“The Sheen on the Silk” by Anne Perry, $27
British novelist Anne Perry has built her name and a successful career with Victorian mysteries and other books set in a reasonably familiar past. In “The Sheen on the Silk,” she steps back almost 800 years to the vanished culture of Byzantium in the late 13th century, but doesn’t quite find her footing.
The problem is not that Perry hasn’t done her homework; she gives the reader a real feel for the sights, sounds and smells of Constantinople in the time of the Crusades, as well as tastes of Venice, Rome, Sicily and Jerusalem. The problem is that her heroine is never completely realized, surrounded by repetition and baroque overwriting in almost every other area:
“Sheen” at first feels like a mystery. Anna Lascaris Zarides, a physician, comes to Constantinople to prove that her twin brother Justinian was innocent of a murder. Disguised as Anastasius, a eunuch, Anna has the freedom to treat men and women from the poorest to the noblest ranks and to ask endless questions about Justinian and his friends.

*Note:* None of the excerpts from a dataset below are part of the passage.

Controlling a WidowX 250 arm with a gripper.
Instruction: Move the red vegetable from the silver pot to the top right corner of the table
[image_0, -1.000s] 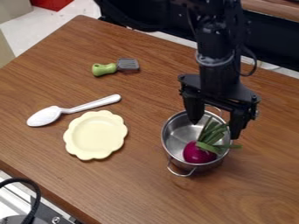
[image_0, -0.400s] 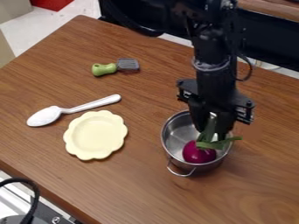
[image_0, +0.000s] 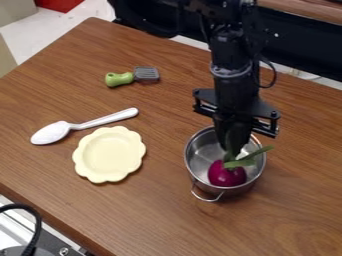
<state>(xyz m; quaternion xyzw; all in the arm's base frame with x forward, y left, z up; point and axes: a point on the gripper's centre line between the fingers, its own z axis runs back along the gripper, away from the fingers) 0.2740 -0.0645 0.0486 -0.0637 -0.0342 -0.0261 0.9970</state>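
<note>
The gripper (image_0: 234, 150) hangs over the silver pot (image_0: 200, 155), its fingers closed together around the green leaves of the red vegetable (image_0: 227, 175). The vegetable's round purplish-red bulb rests low in the pot, at the side nearer the camera, with a leaf sticking out to the right past the rim. The gripper's body covers the far part of the pot's rim. The pot stands upright on the wooden table (image_0: 294, 200), right of centre.
Left of the pot lies a pale yellow scalloped plate (image_0: 109, 154), with a white spoon (image_0: 52, 133) beyond it. Farther back is a green-handled brush or spatula (image_0: 120, 79). The table's far edge runs behind the arm.
The gripper's fingers have gone from wide apart to closed on the leaves, and the gripper has shifted a little left. The leaves are bunched together; the bulb has barely moved.
</note>
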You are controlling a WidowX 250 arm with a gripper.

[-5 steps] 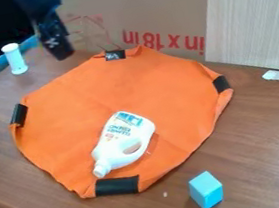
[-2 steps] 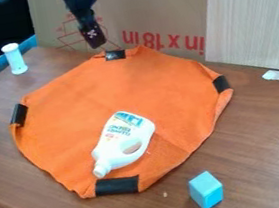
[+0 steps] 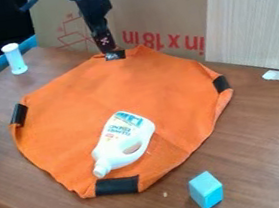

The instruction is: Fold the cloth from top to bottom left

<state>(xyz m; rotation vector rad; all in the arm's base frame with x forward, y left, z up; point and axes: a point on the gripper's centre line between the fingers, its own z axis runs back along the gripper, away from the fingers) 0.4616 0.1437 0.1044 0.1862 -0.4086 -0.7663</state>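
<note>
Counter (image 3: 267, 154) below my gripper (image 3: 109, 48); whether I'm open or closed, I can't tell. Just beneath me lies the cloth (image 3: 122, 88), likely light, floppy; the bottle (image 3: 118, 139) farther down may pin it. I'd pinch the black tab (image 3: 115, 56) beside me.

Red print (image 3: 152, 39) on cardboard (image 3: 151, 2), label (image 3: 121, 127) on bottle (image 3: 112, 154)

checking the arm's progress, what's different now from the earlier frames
The claw has moved right and down in the view, from upper left of the orange cloth to the black patch at its top corner. The cloth, the white bottle on it, the blue block and the white cylinder stayed put.
</note>
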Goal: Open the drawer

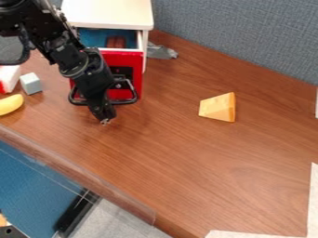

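The black gripper (104, 120) hangs at the upper left, in front of the small white cabinet (112, 13), with its tip low over the wooden table. Behind it is the drawer's red front (132, 62). The drawer stands partly open, and its blue inside with a reddish-brown item (116, 42) shows above the front. A black loop handle (129, 101) sticks out on both sides of the gripper, which covers the handle's middle. Whether the two touch I cannot tell.
On the table (205, 172) a yellow cheese-like wedge (218, 107) lies right of centre. A light grey block (30, 83) and a yellow banana-like piece (10, 104) are at the left. A silvery grey item (161, 51) lies beside the cabinet. A grey partition (248, 32) stands behind.
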Robot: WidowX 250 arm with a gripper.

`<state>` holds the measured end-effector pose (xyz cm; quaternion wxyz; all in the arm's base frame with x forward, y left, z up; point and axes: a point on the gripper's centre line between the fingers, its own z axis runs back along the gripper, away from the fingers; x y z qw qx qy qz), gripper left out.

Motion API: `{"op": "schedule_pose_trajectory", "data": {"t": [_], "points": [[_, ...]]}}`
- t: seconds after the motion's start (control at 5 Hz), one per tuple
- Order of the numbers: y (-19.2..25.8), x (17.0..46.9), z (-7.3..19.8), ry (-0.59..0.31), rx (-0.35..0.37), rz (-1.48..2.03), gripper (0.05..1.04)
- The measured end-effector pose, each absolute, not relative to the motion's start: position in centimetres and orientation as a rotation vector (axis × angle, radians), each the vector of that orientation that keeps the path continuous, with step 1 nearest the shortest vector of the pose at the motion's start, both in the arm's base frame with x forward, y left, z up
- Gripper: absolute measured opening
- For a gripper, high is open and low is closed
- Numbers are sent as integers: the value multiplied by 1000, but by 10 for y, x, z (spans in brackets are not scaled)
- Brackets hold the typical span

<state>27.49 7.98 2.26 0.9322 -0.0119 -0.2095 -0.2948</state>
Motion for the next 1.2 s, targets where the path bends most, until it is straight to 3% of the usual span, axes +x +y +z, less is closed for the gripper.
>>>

She does it within the historic context of a period when European ambitions pressed against the old Eastern Roman Empire from the West, the rising power of Islam created tensions from the East, and Christians everywhere squabbled over theology.
There is a lot of talk in “Sheen” about the “Filioque” clause in the Nicene Creed, one of the foundational statements of belief in traditional Christianity. “Filioque” refers to the source of the Holy Spirit and means “and of the Son.”

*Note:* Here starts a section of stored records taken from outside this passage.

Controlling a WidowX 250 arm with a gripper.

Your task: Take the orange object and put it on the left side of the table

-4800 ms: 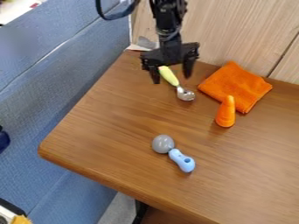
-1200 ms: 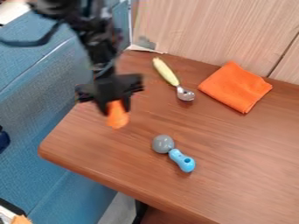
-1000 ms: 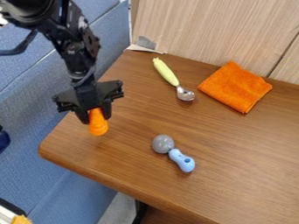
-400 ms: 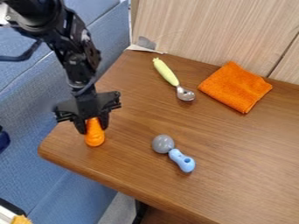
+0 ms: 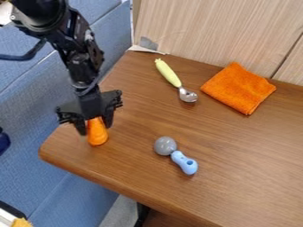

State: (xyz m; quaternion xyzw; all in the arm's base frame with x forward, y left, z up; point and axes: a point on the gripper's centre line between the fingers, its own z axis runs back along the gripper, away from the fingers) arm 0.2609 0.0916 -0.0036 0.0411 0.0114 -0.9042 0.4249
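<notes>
Orange cone is being placed on worktop L side w/ jaws clamping it, next move prob. needing base contact, then release.

Bright, soft light spreads evenly over the wooden table; its source cannot be told. Faint, soft-edged shadows hug the spoon at two o'clock and the light-blue handle at five o'clock. Small glints show on the spoon's metal bowl and the black robot arm toward eleven o'clock. Beneath the tabletop, at six o'clock, it is dim.
</notes>
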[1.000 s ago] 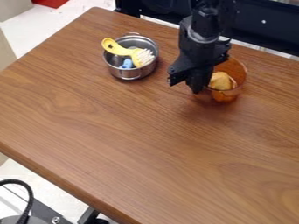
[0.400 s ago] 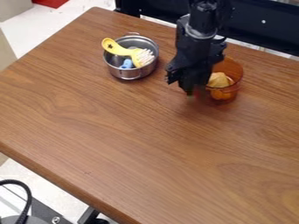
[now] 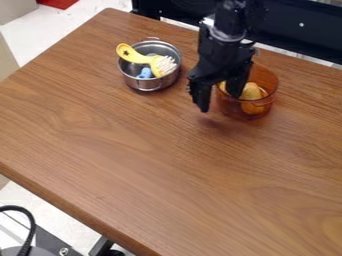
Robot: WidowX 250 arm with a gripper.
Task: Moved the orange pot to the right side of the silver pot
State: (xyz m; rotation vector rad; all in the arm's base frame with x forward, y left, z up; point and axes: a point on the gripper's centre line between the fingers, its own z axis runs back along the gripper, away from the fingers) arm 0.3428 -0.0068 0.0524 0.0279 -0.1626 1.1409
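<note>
Straddling the wall of the orange pot (image 3: 244, 109) near the far edge of the surface (image 3: 147, 165), the tool (image 3: 218, 103) hangs wide open on the side facing the silver pot (image 3: 148, 85), one finger apparently inside, one outside.

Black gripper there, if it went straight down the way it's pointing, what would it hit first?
The gripper would probably meet the orange pot first, at the rim between its open fingers; the outer finger may reach the tabletop, but depth is unclear.
</note>
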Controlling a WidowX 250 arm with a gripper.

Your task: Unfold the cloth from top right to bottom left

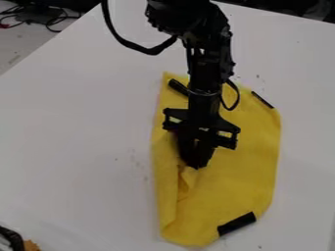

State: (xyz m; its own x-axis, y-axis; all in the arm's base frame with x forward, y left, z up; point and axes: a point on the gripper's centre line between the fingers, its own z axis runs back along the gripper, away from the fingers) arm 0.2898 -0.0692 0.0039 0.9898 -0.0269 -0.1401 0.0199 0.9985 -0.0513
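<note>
While the yellow cloth (245, 147) is lying mostly spread on the table (72, 137), its left-side fold (167, 196) is apparently awaiting opening; the gripper (196, 165) is hanging over the middle, wide or narrow I cannot tell.

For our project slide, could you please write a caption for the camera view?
WidowX 250 hand down over a partly folded yellow cloth on a white table.
</note>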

The Western Church inserted the clause into the Creed unilaterally in 589 at the Third Council of Toledo. The Orthodox Churches rejected that, insisting the Spirit came from the Father, period.
And if the paragraph above made your eyes glaze over, just wait.
The Eastern Orthodox and Latin branches of the Christian Church formally excommunicated one another over the Filioque in the ninth century. In “Sheen,” it’s a huge issue, as rule-bound Romans try to make freer Orthodox convert en masse.
A huge cast includes some historic figures (the Byzantine Emperor Michael VIII Palaeologus) and others who are fictional. Most of them are explored in far too much detail. Many of them prove forgettable as the story line stretches out over more than a decade, sagging in the process.
Exploring the role of eunuchs, ubiquitous in the Byzantine Empire, is an original and worthwhile angle. Perry has fun with the gleefully wicked-yet-pious Zoe Chrysaphes, a figure who’s reminiscent of Livia in “I, Claudius,” and creates an engaging half-Venetian, half-Byzantine sailor in Giuliano Dandolo.
But the mystery, as well as the guilty secret Anna carries, lose their interest about halfway into this too-big book. It would be a better, less-Byzantine story with fewer characters and more character development.